We propose to carry out an extensive characterisation of the different PfEMP1 variants sequestered within organs affected during severe malaria, including the brain, lungs, liver, and kidneys. In parallel, we will also profile the endothelial cell receptors in the microvasculature of these organs. This will constitute an important step towards the identification of novel vaccine antigens and will inform strategies targeting epitopes shared between clinically relevant PfEMP1 variants. The international malaria community, as well as partners in the pharmaceutical industry, will benefit directly and indirectly from the data generated by our project.

In addition, the histopathology analysis we intend to carry out will be combined with the screening and quantification of immune cell populations within brain, lung, liver and kidney tissues to identify potential immune mechanisms leading to specific organ dysfunction in severe malaria. The generated datasets will be available to immunologists nationally and internationally, for comparison with other immune-driven pathologies and assessment of potential adjunct therapies.

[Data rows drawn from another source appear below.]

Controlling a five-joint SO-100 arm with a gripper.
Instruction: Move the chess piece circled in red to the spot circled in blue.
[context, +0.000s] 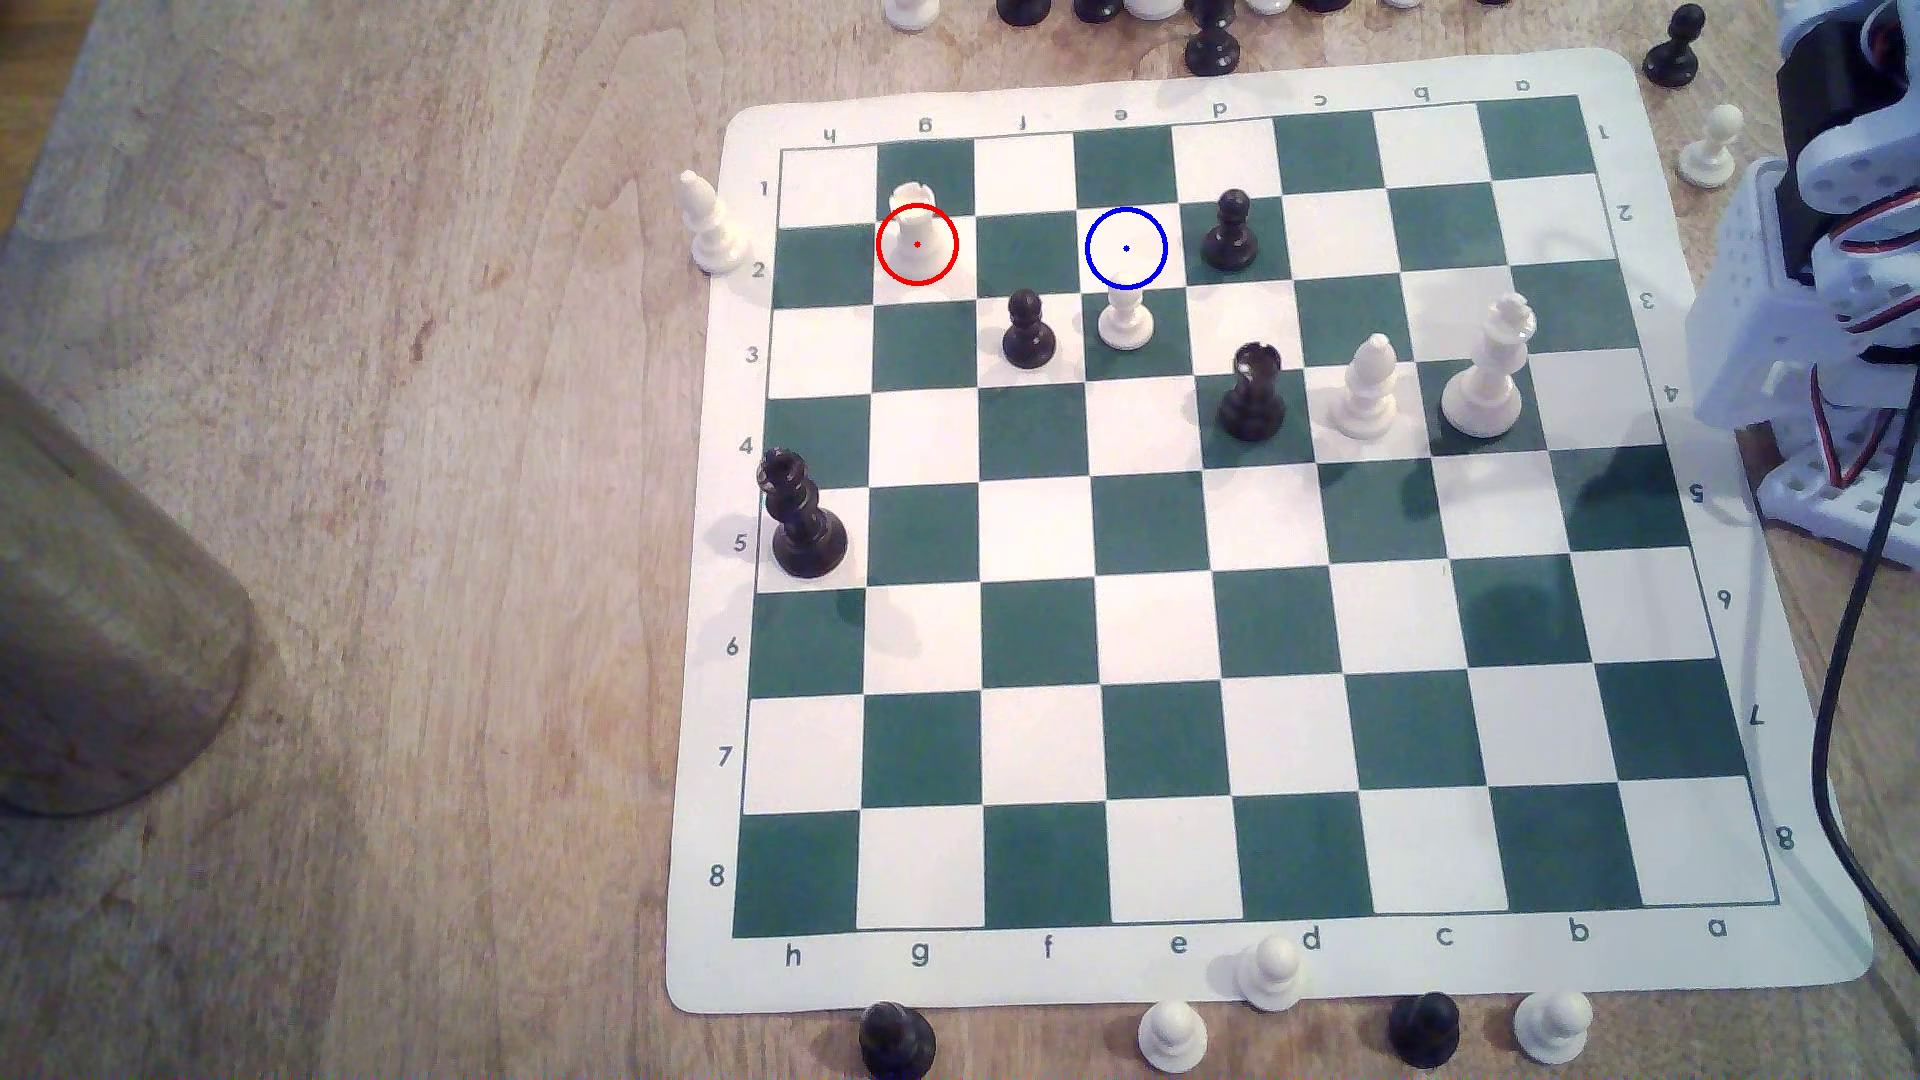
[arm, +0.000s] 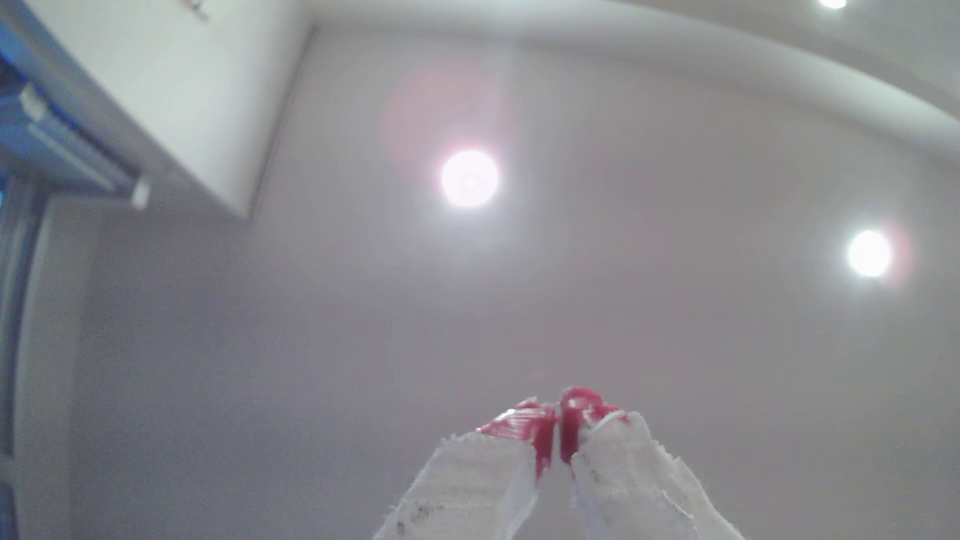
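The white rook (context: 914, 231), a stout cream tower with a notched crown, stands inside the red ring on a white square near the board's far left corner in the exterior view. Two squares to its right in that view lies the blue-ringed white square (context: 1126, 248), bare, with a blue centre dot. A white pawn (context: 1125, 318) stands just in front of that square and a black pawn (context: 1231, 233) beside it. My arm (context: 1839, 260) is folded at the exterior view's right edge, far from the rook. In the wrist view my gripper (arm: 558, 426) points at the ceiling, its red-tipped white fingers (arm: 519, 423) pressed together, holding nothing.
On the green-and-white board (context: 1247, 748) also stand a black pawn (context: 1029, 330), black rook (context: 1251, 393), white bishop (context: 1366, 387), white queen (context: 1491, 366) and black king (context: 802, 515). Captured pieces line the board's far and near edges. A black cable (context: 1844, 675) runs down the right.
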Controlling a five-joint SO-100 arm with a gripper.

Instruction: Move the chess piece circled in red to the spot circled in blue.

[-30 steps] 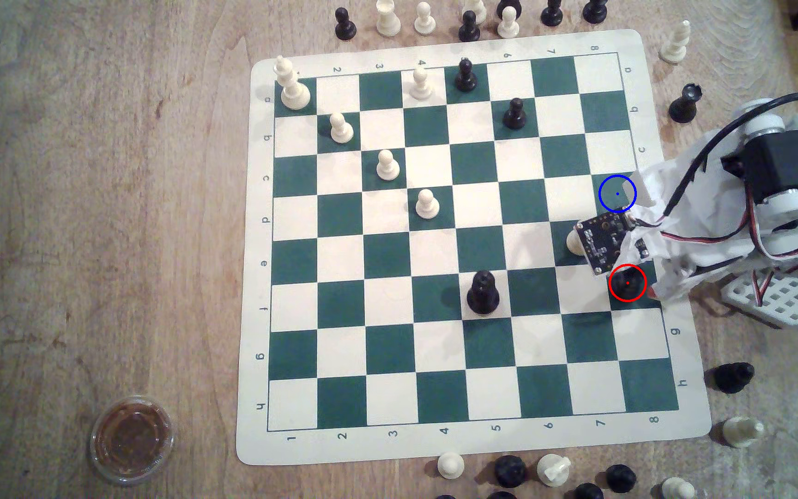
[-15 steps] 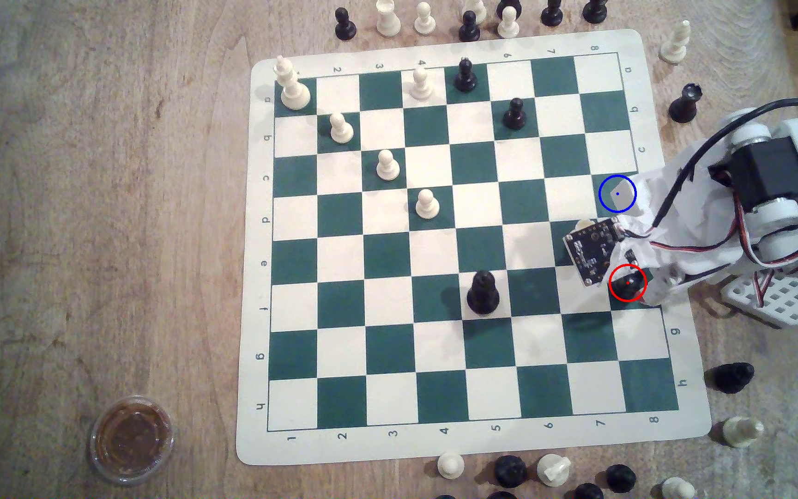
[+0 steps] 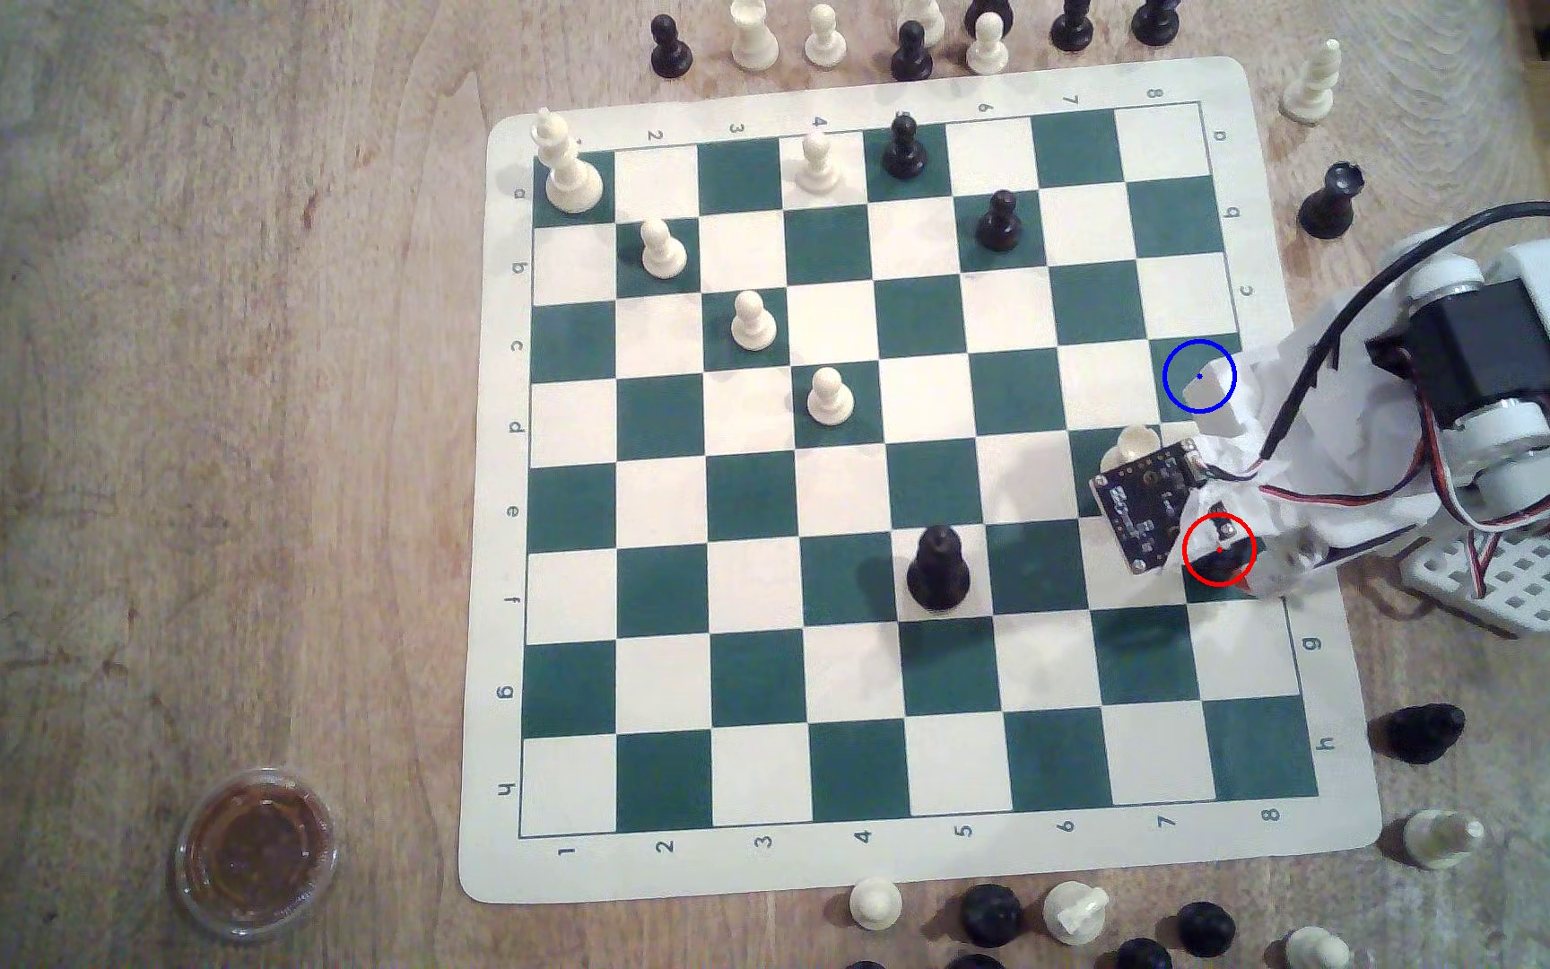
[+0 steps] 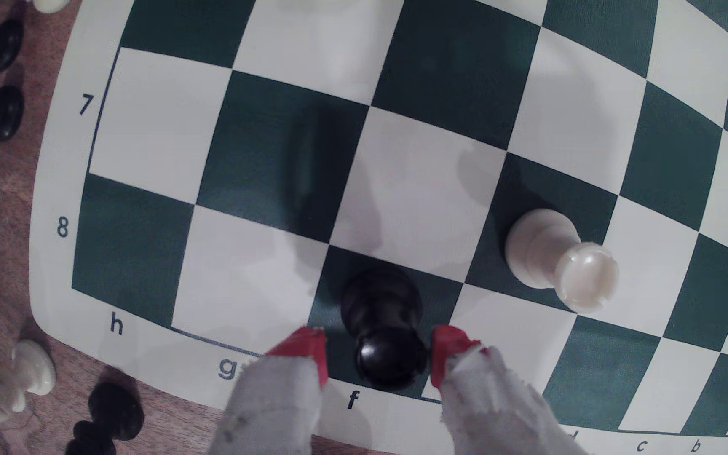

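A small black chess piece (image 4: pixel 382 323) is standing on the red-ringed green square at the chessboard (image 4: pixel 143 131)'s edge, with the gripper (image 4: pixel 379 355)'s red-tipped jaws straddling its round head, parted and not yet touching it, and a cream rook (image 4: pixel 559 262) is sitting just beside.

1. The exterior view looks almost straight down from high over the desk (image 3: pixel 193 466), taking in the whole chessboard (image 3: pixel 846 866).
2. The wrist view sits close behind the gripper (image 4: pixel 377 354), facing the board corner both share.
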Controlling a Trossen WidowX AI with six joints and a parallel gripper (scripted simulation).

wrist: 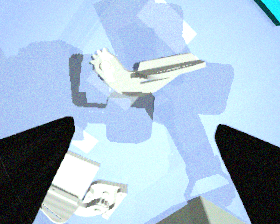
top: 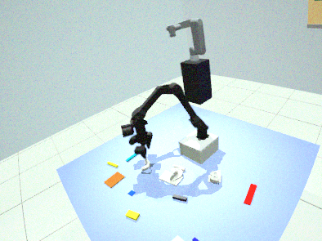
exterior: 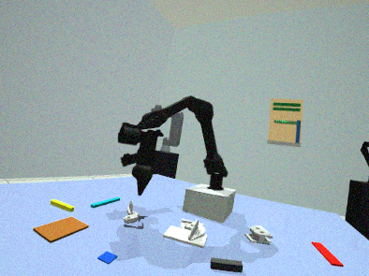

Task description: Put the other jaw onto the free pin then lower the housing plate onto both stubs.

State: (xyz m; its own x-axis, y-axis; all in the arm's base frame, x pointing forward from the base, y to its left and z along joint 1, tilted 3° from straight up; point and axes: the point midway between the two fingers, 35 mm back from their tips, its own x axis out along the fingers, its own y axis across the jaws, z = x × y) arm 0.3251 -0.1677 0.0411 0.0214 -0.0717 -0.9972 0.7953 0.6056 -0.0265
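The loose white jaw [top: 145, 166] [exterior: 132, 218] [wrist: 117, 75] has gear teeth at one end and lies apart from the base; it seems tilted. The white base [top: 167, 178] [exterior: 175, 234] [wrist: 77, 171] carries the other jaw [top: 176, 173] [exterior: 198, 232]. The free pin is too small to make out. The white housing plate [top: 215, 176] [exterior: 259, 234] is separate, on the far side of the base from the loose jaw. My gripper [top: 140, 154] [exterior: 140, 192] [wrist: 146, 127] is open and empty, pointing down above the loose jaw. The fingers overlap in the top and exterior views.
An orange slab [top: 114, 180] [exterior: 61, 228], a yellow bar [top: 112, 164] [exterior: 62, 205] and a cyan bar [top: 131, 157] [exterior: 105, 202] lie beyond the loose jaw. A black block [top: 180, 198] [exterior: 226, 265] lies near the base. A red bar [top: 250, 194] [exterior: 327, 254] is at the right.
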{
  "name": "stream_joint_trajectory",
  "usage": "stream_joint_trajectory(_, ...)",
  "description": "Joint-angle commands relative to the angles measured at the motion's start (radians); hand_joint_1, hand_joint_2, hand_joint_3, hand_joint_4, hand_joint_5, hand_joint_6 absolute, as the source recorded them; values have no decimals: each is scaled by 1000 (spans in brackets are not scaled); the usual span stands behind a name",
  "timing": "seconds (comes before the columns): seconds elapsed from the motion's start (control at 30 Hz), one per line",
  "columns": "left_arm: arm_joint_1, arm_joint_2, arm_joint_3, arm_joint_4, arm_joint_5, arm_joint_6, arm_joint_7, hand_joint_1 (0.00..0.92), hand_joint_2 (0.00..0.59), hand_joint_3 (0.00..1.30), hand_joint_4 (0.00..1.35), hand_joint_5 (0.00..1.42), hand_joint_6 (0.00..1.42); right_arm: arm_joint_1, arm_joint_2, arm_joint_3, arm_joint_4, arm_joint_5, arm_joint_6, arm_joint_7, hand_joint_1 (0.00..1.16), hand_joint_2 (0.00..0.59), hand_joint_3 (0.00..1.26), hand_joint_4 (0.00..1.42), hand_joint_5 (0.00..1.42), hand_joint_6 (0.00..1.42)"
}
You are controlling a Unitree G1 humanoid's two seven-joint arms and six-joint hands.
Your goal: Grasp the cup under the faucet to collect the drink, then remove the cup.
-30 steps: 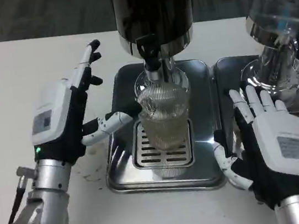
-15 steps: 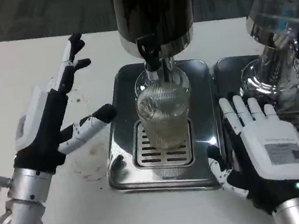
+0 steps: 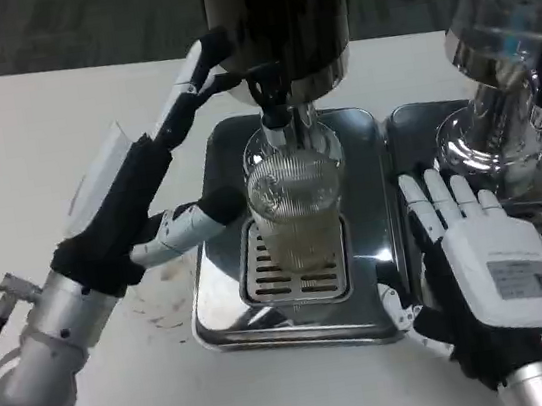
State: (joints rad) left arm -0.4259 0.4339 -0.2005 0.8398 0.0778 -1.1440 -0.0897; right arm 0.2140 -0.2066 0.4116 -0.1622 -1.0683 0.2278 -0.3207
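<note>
Head view, cup (image 3: pixel 295 210) under faucet (image 3: pixel 275 111), left hand (image 3: pixel 139 196) beside (fingers spread), right hand (image 3: pixel 482 269) apart, empty.

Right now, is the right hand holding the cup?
No. The right hand lies open on the table to the right of the tray, apart from the cup under the faucet.

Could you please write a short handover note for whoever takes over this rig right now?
Left robot hand: open, fingers reaching up toward the black faucet, thumb beside the cup.
Right robot hand: open, flat, right of the steel drip tray.
Ribbed clear glass cup: upright on the tray's grate under the faucet, partly filled with pale drink.
Done: cup placed, some drink collected.
Left: finish filling, grasp the cup, remove it.
</note>
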Motion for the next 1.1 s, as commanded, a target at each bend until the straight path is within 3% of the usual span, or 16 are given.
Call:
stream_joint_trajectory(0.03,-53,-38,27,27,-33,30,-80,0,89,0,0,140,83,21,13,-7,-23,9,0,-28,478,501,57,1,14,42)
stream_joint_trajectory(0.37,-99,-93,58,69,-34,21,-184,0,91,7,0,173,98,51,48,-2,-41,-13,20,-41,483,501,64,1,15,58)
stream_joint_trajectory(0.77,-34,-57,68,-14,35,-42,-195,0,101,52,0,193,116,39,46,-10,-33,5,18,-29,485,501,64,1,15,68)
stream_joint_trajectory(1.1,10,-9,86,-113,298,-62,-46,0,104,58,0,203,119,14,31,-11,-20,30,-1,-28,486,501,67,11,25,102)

Lastly, the data generated by our metabolomic and lipidomic phenotyping will allow the identification of biomarkers associated with malaria infection severity, specific organ dysfunction, and clinical outcome. Such candidates will be available for further commercial development either by our team or by industrial partners.

Our team of investigators has strong collaborative links with Ispat General Hospital in Rourkela, India, a partner Institution in this application, but also the Swiss Tropical and Public Health Institute and its sites in Mali and in the Democratic Republic of Congo. Our existing collaborations with these academic groups overseas and in malaria-endemic areas places us in an ideal position to use the data generated through this project for translational research, ultimately leading to improved diagnosis and outcome for severe malaria patients.